■胡高兰
至今记得小语好几次递来我忘在教室里的U盘时,指尖那一点温热的触感,还有她说完“不用谢”,蹦跳着离开办公室的欢快模样。
她是我的语文课代表,总把未交作业的名单,工工整整地写在一张心形卡纸上。她阳光开朗,做事妥帖,是我和班主任都赞不绝口的孩子。谁也没料到,临近期末,她却突然请假一周。班主任只含糊地说她去城里看病了,那欲言又止的模样,让我心里隐隐不安。

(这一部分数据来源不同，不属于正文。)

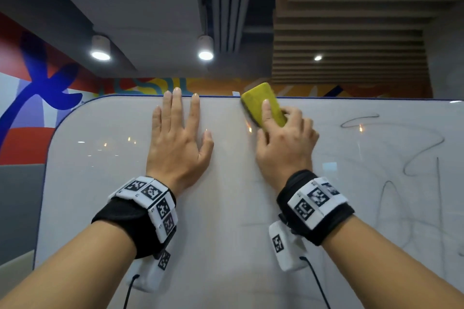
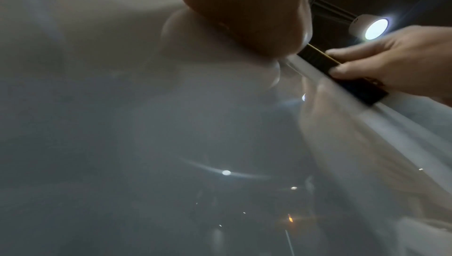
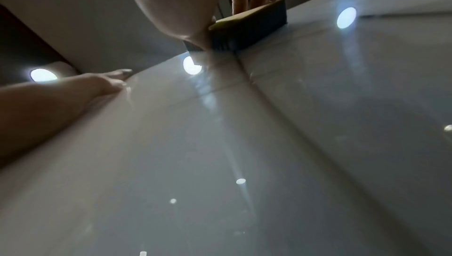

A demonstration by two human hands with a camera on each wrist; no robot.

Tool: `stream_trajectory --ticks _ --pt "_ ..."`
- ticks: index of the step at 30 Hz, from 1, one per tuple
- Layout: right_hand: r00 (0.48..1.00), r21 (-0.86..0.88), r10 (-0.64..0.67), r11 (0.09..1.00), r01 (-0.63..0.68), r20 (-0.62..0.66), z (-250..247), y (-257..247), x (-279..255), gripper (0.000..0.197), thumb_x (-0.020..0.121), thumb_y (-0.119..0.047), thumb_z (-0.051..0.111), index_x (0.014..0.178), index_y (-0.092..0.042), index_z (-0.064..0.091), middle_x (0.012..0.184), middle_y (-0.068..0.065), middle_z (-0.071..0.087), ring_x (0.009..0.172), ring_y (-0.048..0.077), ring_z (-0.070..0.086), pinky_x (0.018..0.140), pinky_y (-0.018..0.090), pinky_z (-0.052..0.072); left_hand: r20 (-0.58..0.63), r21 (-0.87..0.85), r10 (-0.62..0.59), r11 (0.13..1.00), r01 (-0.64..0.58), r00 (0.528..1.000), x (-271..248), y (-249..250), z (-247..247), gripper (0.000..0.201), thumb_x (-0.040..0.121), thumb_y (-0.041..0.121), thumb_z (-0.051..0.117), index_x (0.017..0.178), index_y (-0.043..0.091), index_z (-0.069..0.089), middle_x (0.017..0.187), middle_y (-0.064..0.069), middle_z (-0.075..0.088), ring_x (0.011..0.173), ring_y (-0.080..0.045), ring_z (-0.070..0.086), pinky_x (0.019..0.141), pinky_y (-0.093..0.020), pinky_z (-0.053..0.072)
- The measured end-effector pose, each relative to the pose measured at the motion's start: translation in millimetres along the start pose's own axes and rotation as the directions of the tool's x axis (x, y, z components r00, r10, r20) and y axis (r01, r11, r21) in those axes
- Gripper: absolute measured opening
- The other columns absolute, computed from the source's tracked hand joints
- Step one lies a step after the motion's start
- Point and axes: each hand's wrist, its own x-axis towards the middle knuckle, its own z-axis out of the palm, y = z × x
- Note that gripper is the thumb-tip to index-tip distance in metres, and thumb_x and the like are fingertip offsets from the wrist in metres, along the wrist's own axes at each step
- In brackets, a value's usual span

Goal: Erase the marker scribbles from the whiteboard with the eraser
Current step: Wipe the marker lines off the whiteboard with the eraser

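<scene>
A large whiteboard fills the head view, its top edge running across the middle. My right hand grips a yellow eraser with a dark felt underside, pressed on the board at the top edge. Dark marker scribbles cover the board's right part, right of that hand. My left hand lies flat on the board with fingers straight, fingertips at the top edge. In the right wrist view the eraser sits on the board under my fingers. The left wrist view shows the eraser held by the right hand.
A faint vertical seam runs down the board below the eraser. Ceiling spotlights shine above and reflect on the glossy surface. A colourful mural wall stands behind the board on the left.
</scene>
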Motion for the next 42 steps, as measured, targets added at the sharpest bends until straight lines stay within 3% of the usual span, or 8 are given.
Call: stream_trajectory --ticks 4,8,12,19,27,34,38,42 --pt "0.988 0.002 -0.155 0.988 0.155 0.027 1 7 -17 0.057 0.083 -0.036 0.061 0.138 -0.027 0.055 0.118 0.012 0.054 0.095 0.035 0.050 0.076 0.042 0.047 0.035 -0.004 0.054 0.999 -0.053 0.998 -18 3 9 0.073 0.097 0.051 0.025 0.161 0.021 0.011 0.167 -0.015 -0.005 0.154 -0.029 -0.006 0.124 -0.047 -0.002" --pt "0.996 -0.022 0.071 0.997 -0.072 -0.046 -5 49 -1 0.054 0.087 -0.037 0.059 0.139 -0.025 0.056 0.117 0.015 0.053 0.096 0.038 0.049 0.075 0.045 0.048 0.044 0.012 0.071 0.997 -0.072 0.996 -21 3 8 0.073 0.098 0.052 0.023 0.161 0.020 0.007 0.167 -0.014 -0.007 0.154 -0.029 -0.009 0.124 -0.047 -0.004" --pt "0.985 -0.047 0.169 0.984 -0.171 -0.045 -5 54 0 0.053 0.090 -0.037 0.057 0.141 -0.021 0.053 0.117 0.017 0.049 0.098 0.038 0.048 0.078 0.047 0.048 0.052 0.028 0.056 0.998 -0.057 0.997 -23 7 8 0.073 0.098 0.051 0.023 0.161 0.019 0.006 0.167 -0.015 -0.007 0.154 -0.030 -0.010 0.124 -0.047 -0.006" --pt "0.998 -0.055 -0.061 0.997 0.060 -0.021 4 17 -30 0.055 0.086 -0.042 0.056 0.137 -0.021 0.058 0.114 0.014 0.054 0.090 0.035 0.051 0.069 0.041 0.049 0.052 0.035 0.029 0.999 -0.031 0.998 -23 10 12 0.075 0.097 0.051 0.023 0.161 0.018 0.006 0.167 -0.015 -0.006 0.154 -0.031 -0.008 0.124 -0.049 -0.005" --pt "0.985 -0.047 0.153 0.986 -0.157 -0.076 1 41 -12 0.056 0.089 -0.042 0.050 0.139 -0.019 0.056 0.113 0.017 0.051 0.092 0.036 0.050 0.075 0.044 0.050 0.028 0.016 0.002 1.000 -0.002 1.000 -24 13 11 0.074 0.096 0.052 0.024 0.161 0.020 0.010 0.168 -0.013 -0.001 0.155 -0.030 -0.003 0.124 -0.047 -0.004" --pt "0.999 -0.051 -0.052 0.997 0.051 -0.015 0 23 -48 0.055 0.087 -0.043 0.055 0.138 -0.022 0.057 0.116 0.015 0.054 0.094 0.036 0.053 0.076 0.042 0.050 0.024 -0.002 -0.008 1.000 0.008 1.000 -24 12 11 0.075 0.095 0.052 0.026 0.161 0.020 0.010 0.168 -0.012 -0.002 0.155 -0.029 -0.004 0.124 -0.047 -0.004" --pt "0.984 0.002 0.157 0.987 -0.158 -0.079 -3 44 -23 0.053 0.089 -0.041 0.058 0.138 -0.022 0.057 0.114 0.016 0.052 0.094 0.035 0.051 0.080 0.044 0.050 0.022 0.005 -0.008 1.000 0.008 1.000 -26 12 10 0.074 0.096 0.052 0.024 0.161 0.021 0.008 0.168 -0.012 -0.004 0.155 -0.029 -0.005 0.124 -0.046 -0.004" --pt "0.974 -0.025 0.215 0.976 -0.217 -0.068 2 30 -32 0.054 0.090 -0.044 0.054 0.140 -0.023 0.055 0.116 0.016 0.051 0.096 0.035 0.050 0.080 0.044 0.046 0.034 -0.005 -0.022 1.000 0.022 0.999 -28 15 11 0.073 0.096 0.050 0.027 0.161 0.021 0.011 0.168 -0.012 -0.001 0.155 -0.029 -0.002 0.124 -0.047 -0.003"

后来辗转得知真相时,我握着笔的手顿在了半空中——小语患上了抑郁症。这个答案像一块冰,猝不及防地砸下来。我怎么也没法把那位笑容明亮的女孩,和“抑郁症”三个字联系在一起。
我没有处理这类问题的经验,只能慌慌张张地向学校的心理老师咨询。老师的话至今还烙在我心上:“越是心软、凡事都想做到最好的孩子,越容易把情绪憋在心里,最后困住自己。”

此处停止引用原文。